▸ **What is required**: Search the data below for the string "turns". Extract every line that contains it.

▸ **Given material**:
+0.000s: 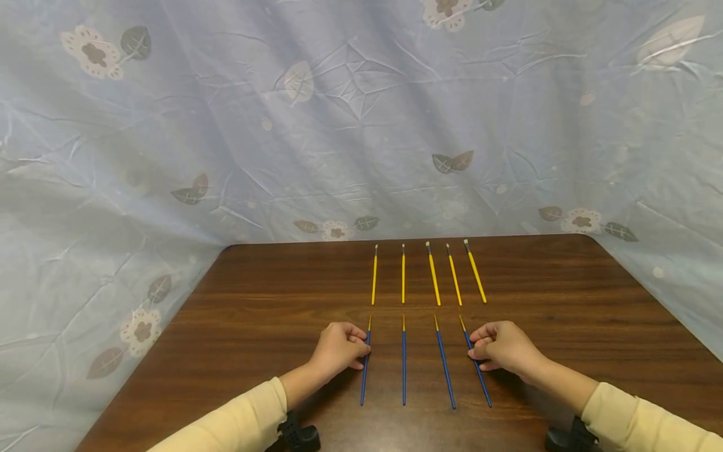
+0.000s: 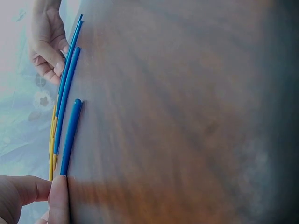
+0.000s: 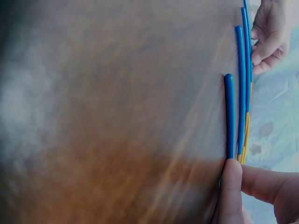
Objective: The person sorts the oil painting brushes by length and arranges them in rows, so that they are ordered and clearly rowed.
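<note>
Several thin paintbrushes with blue handles lie in a row on the table, their pointed tips toward the far side. My left hand (image 1: 337, 347) pinches the leftmost blue paintbrush (image 1: 364, 376) near its upper half. At the other end of the row, my right hand (image 1: 504, 345) pinches the rightmost blue paintbrush (image 1: 484, 382). Between the hands lie two more, a straight blue paintbrush (image 1: 403, 370) and a slanted blue paintbrush (image 1: 445, 370). The left wrist view shows the held handle (image 2: 71, 135) running out past thumb and finger. A similar blue handle (image 3: 229, 116) appears in the right wrist view.
Beyond the blue row, several yellow-handled flat paintbrushes (image 1: 403, 279) lie side by side, bristles toward the back edge. The dark wooden table (image 1: 254, 314) meets a pale floral curtain (image 1: 361, 125) behind and at both sides.
</note>
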Available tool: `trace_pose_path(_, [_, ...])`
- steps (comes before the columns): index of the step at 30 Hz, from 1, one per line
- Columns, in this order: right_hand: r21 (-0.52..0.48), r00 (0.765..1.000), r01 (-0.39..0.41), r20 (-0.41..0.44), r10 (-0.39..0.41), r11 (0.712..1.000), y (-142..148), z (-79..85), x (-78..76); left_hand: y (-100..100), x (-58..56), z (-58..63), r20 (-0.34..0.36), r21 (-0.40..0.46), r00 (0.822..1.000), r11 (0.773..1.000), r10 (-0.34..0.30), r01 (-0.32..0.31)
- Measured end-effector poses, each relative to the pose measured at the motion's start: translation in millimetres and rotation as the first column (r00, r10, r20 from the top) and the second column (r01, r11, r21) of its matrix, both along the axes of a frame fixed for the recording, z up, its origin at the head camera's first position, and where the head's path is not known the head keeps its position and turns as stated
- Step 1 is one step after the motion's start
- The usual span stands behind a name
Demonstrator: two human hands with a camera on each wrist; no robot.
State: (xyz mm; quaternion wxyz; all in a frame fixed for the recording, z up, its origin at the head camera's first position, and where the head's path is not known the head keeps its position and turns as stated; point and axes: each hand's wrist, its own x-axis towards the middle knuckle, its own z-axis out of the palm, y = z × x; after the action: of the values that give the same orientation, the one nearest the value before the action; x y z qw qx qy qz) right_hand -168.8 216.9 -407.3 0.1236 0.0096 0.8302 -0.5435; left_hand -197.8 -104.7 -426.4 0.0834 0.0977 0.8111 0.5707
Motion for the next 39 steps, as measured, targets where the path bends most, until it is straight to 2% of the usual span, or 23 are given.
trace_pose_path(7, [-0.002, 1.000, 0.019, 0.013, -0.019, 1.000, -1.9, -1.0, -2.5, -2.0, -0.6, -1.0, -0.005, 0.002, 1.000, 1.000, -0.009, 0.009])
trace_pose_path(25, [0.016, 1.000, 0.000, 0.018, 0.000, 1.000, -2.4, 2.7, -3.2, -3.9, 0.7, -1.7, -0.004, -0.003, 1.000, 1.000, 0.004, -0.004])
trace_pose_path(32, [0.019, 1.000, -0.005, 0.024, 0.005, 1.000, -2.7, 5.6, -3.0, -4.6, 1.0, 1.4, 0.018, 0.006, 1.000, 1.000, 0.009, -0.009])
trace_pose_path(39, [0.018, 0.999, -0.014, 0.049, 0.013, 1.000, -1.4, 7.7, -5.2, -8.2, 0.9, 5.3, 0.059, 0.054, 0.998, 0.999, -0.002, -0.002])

▸ **Answer**:
- Measured end-effector poses, each relative to the pose measured at the motion's start: translation in millimetres and rotation as the first column (r00, r10, r20 from the top) and the second column (r01, r11, r21) of its matrix, both along the axes of a frame fixed for the recording, z up, its origin at the head camera's first position, and where the head's path is not known the head keeps its position and turns as stated
State: (xyz mm; quaternion wxyz; all in a frame fixed for the recording, z up, its origin at the head camera's first position, and where the head's path is not known the head keeps its position and turns as stated; point and axes: each hand's wrist, its own x-axis towards the middle knuckle, its own z-axis out of the palm, y = z × x; after the action: of the values that give the same orientation, the one nearest the value before the action; x y z qw qx qy qz) right_hand -168.8 216.9 -407.3 0.1236 0.0096 0.8302 -0.5435; left_hand -197.8 -104.7 -426.4 0.0834 0.0977 0.8111 0.5707

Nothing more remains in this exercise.